EXERCISE AIM: Using the records below, transcribe word for word the stretch from the line that contains "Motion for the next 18" through the line that contains "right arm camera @", both end lines included, and nothing else.

Data entries:

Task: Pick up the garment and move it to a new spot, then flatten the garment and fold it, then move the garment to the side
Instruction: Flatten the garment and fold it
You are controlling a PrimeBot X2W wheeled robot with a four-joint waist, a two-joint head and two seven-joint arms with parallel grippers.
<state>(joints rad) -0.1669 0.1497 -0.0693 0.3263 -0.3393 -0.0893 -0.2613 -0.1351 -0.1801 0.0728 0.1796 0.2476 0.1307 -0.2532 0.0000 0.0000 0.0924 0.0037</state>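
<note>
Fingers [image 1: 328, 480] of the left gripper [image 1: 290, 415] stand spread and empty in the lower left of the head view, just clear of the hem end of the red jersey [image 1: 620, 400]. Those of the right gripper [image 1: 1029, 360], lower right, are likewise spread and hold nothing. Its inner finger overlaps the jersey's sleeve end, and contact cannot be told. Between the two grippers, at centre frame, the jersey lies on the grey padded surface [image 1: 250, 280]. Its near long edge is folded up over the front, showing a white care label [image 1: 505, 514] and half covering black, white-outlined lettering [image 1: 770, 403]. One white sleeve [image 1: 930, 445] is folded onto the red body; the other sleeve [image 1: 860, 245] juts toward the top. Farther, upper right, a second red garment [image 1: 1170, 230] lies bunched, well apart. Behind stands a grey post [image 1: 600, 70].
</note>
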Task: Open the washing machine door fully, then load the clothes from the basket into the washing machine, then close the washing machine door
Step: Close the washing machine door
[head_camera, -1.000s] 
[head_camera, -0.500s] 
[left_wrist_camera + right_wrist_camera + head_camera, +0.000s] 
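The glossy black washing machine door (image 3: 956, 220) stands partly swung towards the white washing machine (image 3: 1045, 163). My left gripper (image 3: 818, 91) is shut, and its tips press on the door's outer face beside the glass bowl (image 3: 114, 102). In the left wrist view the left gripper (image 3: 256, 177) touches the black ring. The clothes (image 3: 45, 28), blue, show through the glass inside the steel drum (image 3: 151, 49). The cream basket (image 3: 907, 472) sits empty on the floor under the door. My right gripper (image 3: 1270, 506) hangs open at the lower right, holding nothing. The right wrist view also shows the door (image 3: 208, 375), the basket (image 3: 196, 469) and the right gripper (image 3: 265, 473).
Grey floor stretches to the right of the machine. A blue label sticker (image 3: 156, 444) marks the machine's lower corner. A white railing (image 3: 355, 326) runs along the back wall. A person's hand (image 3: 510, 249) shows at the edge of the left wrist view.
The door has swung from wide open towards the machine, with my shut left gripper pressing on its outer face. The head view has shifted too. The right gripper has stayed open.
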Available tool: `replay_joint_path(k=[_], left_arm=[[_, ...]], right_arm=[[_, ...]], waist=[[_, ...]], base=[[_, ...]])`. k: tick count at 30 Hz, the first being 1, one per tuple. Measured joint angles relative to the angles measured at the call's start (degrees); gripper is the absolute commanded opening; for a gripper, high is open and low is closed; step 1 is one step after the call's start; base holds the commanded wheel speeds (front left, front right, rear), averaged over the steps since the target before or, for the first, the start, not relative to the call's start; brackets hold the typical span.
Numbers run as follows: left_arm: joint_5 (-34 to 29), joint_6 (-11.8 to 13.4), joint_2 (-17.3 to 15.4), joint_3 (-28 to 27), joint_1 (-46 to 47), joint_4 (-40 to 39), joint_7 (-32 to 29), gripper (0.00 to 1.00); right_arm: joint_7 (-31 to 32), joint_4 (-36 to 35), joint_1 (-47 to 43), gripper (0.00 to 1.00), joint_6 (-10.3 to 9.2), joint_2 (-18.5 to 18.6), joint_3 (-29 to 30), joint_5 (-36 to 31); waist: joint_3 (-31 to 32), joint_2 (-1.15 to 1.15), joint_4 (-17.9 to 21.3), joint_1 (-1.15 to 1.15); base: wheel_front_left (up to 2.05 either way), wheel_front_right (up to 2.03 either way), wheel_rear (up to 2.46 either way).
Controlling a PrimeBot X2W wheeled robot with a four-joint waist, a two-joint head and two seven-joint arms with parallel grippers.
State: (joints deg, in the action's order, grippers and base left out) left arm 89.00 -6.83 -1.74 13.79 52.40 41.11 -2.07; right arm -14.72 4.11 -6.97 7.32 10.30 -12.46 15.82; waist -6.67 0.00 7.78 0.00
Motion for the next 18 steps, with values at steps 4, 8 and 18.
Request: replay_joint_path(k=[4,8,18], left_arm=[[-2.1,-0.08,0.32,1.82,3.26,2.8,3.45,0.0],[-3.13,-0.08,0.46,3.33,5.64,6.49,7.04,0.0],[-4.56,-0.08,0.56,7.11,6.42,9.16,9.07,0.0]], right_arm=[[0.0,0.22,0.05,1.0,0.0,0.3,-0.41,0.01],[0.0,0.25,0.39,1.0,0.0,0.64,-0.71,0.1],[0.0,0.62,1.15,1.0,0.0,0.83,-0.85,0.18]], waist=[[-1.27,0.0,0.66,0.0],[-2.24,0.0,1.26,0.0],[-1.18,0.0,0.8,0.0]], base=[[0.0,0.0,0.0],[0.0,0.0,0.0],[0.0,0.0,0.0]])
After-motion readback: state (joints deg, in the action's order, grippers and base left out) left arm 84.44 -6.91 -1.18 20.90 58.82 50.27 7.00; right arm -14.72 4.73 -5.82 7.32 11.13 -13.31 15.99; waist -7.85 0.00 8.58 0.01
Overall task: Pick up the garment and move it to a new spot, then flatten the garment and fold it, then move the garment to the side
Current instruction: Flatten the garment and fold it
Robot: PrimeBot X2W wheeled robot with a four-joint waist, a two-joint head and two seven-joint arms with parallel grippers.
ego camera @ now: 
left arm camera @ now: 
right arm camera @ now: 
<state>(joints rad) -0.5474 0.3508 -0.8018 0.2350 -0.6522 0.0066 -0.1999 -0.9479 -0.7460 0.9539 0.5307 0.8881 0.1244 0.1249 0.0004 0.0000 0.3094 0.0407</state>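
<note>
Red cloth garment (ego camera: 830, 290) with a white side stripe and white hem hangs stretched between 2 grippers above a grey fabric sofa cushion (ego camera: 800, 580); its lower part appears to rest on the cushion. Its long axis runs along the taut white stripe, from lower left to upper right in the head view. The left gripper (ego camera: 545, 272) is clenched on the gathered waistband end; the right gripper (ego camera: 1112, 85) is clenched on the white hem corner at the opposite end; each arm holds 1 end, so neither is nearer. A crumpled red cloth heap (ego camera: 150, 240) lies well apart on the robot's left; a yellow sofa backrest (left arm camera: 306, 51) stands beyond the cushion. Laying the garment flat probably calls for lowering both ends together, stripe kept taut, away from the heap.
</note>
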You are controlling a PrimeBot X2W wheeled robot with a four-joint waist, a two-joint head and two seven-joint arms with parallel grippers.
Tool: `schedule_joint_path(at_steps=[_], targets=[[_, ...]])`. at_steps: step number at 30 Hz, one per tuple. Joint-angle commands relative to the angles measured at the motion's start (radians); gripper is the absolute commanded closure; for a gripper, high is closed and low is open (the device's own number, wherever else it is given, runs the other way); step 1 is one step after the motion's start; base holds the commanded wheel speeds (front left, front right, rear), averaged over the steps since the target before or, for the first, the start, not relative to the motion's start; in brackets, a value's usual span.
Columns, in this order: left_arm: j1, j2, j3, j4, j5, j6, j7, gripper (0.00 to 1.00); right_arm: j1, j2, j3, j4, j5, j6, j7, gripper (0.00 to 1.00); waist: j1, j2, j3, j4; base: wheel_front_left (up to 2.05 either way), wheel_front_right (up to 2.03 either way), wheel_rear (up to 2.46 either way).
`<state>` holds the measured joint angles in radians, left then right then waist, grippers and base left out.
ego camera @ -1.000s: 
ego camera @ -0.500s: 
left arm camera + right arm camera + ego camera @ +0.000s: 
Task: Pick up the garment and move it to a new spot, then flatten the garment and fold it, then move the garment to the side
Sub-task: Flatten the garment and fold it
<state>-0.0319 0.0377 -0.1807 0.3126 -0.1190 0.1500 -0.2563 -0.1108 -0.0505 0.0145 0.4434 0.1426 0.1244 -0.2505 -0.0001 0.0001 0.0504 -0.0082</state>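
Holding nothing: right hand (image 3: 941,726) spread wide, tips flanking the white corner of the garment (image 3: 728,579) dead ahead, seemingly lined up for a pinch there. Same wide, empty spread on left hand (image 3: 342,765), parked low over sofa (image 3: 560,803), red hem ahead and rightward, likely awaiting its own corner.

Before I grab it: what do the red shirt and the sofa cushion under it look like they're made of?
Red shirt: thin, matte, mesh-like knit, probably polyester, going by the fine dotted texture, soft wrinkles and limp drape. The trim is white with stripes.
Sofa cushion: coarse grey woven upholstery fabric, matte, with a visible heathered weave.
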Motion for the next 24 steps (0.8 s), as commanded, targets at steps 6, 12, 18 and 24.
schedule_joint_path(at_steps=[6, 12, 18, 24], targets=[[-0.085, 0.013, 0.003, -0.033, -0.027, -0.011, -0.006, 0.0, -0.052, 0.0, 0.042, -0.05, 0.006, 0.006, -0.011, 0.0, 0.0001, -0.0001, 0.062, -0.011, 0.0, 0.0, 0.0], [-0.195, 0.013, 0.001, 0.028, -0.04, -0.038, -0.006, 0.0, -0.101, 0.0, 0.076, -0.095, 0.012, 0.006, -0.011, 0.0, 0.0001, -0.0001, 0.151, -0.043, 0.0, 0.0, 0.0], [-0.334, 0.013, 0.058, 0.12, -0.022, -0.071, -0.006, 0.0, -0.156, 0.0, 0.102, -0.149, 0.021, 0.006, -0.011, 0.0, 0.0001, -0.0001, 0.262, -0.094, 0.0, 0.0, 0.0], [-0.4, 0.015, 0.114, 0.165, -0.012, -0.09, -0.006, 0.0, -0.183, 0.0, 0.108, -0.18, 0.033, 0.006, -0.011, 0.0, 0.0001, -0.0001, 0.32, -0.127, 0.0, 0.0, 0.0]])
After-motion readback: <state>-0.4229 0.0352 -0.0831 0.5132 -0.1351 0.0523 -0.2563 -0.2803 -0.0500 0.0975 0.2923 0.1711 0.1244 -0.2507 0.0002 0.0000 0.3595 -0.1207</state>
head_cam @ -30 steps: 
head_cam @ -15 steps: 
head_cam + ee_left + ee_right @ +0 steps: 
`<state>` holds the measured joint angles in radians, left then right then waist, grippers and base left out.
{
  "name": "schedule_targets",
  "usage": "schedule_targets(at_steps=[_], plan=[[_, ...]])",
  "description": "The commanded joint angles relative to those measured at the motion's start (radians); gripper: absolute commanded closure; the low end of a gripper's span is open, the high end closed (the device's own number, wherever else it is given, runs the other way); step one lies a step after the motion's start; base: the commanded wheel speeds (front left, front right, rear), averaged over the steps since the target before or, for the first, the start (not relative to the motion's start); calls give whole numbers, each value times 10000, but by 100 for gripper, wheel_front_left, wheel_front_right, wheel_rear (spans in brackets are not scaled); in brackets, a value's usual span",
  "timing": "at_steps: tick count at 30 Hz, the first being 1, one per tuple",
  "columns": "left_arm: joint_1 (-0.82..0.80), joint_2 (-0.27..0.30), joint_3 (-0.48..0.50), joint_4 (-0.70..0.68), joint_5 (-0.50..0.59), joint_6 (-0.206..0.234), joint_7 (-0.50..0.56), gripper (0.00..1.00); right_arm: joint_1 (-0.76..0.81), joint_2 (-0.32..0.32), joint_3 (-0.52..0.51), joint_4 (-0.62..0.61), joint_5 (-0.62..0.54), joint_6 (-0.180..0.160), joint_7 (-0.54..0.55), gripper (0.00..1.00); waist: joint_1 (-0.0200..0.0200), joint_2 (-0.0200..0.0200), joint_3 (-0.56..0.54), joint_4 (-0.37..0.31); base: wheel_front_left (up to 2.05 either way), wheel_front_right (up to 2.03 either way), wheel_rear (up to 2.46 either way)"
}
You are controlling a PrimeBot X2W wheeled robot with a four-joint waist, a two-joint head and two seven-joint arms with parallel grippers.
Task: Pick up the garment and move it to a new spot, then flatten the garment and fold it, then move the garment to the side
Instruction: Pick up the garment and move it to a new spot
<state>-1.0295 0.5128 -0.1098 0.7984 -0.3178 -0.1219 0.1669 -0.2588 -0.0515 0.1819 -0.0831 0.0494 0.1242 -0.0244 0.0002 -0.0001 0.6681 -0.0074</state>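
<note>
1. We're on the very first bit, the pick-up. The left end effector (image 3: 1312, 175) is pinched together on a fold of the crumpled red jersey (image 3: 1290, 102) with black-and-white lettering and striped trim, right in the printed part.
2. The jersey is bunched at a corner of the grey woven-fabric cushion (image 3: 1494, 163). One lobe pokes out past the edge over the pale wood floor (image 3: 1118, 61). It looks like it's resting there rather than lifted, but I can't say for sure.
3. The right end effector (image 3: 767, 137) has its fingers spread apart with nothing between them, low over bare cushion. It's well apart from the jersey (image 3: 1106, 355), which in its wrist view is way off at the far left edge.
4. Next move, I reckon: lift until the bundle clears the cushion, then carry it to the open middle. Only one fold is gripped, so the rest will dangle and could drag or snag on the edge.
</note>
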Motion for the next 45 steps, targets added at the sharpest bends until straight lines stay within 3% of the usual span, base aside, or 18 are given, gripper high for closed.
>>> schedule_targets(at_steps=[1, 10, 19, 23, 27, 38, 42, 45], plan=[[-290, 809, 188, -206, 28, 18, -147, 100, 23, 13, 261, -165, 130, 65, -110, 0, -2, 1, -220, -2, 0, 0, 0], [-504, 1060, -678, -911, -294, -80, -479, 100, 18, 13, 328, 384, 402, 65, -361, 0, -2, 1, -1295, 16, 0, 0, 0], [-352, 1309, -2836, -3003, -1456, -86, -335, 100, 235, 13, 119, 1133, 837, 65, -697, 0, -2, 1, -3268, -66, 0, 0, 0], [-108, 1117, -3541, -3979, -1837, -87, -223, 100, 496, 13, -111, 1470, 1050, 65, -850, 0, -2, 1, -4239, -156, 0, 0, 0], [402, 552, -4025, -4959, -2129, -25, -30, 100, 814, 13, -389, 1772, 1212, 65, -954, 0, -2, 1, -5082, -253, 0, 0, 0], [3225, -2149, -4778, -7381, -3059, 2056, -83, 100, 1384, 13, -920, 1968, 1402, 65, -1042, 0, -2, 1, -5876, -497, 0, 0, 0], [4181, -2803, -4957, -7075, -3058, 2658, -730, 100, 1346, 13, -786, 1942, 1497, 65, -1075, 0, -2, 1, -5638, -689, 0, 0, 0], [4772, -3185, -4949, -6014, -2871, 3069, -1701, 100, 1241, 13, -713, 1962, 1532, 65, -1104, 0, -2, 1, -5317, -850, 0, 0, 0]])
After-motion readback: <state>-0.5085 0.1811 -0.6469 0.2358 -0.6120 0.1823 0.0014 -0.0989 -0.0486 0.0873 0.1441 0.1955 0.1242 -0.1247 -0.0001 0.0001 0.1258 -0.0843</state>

PROBLEM SOLUTION:
Motion for the next 18 steps, with values at steps 4, 8 and 18.
Request: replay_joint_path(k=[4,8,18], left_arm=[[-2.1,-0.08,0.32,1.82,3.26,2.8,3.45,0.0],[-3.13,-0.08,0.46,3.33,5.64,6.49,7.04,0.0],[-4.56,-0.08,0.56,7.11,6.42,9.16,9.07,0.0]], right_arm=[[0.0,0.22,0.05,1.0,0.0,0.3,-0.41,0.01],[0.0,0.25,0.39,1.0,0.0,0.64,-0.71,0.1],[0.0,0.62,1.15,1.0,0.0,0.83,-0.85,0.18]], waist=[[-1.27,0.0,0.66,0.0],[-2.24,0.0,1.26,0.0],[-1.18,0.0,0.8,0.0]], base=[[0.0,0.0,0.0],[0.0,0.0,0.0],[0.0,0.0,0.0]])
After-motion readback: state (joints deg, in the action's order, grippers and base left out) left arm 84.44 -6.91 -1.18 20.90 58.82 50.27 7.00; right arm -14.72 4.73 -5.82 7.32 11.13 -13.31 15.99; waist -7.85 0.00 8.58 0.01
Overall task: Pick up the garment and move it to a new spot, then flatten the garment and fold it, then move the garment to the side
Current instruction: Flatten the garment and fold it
Robot: PrimeBot X2W wheeled robot with a four-joint waist, a two-joint head and two seven-joint arms with parallel grippers.
ego camera @ now: 
left arm camera @ now: 
right arm camera @ now: 

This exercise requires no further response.